Extra lives are awarded at 40,000 and 80,000 points. A good early score is around 50,000. I can regularly break 200,000, clearing two cubes, but the difficulty goes up rapidly from there. Both as you continue in each board and as the game goes on the enemies speed up a lot, and starting with the second cube the unzipped trails turn invisible for short periods.
About Exidy
Exidy was founded by in the very early days of arcade gaming. Some of their better known games include Star Fire, Mouse Trap, and Venture. They were never known for their graphics, although some of their products were among the earliest arcade games to use digitized sound. Many of Exidy’s games made up for their lack of visual flair with strong gameplay fundamentals. Venture, particularly, is a minor classic.
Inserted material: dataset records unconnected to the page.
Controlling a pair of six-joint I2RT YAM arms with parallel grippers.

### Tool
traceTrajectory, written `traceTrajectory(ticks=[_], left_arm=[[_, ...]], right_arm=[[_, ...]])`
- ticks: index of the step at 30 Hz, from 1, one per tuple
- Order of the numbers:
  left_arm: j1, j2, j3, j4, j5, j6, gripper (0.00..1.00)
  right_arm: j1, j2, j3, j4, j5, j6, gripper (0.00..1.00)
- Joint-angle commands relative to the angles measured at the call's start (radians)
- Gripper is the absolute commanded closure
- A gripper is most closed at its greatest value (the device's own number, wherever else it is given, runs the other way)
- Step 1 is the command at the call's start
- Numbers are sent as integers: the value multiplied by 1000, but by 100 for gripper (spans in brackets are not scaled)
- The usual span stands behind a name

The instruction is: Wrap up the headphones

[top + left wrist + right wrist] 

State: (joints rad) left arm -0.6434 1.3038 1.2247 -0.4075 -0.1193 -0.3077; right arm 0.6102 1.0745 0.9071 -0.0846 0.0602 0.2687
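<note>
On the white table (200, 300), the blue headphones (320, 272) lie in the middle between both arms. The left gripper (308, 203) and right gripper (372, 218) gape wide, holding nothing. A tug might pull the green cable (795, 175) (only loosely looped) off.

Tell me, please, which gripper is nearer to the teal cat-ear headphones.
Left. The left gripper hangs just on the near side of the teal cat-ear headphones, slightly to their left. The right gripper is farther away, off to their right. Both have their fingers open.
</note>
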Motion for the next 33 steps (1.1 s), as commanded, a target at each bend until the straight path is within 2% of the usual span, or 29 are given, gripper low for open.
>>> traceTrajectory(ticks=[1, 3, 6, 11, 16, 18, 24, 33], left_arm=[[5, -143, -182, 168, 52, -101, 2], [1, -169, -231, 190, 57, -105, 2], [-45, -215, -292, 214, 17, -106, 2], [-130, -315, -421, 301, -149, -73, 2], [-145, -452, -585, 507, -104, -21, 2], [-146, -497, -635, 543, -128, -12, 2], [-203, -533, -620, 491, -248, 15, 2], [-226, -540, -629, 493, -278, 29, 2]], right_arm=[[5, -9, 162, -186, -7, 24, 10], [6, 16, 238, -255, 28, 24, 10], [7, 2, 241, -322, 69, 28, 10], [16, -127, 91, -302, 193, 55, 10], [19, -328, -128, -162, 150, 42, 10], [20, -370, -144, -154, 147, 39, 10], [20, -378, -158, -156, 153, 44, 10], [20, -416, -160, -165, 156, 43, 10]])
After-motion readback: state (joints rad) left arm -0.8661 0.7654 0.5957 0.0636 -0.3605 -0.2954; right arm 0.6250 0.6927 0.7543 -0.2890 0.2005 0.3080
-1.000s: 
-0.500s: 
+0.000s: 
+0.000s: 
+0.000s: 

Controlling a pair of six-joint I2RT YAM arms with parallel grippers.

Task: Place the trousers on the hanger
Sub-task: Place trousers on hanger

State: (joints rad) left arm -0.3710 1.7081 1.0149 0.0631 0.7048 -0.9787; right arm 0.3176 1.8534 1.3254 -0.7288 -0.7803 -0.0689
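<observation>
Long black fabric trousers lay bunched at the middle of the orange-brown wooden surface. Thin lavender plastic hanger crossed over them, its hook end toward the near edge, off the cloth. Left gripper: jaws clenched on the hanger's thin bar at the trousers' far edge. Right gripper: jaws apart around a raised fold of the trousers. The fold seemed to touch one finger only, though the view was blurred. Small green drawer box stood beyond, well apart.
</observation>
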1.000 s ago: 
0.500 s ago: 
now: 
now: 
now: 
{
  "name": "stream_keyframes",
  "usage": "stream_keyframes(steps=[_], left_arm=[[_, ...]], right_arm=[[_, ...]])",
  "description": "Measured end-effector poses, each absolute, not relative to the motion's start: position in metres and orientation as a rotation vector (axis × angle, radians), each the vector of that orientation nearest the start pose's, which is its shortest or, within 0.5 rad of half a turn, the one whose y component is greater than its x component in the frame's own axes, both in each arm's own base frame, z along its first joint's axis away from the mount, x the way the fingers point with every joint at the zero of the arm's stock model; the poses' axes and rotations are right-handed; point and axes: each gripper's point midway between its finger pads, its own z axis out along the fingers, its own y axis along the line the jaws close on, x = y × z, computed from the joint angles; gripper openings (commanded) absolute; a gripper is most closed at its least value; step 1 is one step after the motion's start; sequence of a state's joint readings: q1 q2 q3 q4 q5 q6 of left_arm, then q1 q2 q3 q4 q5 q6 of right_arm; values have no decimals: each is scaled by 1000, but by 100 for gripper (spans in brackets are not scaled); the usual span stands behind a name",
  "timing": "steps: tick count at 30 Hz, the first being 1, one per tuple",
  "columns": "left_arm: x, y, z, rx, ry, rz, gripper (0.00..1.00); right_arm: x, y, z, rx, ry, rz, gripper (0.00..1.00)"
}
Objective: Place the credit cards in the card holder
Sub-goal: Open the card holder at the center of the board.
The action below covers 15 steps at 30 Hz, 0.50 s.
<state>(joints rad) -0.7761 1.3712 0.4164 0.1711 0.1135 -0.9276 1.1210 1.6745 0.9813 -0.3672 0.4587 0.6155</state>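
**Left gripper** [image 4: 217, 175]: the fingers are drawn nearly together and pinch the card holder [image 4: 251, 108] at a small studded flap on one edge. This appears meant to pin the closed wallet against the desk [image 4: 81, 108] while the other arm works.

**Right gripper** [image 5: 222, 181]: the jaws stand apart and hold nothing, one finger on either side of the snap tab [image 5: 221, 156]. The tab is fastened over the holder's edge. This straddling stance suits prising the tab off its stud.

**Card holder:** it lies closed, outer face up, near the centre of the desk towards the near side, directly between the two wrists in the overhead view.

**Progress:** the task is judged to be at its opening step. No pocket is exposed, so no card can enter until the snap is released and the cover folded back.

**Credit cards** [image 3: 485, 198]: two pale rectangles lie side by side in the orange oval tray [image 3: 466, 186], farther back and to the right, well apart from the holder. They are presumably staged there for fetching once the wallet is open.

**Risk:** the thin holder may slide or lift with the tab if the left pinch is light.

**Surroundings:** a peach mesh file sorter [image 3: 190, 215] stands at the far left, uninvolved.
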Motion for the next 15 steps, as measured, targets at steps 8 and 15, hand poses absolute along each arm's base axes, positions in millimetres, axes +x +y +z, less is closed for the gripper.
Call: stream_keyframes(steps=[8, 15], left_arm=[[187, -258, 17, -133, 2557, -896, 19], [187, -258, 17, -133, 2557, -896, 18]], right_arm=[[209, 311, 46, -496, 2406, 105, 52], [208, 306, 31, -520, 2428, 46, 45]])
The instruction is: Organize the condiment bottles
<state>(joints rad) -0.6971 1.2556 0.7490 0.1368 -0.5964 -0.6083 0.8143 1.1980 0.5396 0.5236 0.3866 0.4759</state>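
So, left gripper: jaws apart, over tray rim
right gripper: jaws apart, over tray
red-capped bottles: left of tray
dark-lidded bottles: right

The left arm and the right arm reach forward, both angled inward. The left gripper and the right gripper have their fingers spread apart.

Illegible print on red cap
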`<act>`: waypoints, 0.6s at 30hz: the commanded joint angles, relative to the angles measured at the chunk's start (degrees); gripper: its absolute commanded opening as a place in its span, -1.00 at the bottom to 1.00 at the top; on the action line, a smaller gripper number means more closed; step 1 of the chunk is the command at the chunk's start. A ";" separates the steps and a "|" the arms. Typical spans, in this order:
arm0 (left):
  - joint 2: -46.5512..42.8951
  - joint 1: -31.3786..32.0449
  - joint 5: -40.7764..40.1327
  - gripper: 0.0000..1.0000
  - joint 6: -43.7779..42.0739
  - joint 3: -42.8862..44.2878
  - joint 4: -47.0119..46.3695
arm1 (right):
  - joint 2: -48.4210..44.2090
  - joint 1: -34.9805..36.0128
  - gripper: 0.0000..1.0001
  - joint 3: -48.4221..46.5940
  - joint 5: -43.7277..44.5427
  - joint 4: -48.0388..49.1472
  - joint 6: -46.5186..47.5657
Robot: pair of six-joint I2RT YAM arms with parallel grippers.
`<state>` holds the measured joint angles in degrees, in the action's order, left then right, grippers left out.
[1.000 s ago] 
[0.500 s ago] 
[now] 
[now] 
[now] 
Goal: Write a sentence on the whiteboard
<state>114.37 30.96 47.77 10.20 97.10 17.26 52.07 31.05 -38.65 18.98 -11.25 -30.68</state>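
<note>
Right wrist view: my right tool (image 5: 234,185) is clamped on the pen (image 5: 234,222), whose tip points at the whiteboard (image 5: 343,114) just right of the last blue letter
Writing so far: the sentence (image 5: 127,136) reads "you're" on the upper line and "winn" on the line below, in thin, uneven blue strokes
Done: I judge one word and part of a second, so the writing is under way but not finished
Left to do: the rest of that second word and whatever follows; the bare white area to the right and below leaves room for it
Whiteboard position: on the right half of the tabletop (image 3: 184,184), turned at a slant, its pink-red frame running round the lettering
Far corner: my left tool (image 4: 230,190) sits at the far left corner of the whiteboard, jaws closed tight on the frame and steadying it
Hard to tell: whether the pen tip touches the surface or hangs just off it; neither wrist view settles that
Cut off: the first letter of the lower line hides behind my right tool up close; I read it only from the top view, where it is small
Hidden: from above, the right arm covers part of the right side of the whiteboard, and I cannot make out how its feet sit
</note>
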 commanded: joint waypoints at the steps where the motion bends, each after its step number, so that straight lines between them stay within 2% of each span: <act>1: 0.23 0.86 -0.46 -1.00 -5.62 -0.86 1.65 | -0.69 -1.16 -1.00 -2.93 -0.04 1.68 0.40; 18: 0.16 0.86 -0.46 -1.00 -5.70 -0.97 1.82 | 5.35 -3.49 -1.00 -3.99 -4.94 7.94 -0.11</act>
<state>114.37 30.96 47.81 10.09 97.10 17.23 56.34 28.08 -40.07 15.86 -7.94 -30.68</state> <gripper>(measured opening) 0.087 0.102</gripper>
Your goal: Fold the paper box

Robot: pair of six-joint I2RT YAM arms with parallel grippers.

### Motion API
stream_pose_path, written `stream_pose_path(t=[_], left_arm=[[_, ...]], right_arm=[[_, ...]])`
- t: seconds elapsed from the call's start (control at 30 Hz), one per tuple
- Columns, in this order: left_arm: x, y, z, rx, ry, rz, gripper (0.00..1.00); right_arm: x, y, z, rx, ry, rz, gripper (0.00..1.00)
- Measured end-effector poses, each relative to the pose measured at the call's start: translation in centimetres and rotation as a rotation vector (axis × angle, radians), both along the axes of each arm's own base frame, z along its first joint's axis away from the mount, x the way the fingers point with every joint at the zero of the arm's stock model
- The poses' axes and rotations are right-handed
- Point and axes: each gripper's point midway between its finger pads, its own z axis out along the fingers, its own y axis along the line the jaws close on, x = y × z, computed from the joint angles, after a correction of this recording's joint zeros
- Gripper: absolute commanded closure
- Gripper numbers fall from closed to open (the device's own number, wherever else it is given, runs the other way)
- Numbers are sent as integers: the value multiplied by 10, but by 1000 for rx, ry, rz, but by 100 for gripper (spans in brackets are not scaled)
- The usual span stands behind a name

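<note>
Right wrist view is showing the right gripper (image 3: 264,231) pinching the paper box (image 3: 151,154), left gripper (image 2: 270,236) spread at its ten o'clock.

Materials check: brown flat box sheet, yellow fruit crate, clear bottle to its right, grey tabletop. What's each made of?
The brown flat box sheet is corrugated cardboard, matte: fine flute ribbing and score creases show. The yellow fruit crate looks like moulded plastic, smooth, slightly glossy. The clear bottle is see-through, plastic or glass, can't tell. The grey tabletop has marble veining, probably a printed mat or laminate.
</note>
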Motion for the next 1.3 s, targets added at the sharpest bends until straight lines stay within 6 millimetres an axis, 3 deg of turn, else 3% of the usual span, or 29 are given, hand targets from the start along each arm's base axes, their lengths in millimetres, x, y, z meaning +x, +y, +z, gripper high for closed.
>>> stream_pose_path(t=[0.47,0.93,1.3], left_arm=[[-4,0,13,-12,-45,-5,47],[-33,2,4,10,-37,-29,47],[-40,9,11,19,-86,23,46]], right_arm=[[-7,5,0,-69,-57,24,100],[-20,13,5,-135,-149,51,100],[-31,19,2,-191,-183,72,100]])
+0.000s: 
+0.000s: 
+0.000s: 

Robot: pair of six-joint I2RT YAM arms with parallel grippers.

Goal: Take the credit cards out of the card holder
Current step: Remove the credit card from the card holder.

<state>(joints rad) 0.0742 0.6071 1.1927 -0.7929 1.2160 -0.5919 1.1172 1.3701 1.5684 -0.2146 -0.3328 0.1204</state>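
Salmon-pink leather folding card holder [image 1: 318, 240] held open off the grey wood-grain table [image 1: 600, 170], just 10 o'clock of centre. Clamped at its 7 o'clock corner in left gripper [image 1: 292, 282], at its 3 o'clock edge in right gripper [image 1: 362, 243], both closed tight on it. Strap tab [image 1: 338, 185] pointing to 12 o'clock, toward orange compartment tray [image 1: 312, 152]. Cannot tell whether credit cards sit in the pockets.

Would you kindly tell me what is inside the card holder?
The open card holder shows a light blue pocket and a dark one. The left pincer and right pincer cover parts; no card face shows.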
Exidy was known to court controversy at times, with games like Death Race, in which the player runs down pedestrians, and the excessively-gory Chiller, where the player uses a light gun to dismember helpless victims in a torture room. Chiller received an unlicensed port to the NES by AGC (“American Game Cartridges”).
Coleco ported Mouse Trap, Pepper II, and Venture to the Colecovision console, where they were met by an appreciative audience. Their port of Pepper II is especially good. It’s very much like the arcade game, just a little slower.
Exidy games from the time of Pepper II tend to have a visual look akin to DOS games played through a CGA card. Pepper II is like this, but it certainly can’t be called slow. It takes sharp reflexes just to get around its mazes.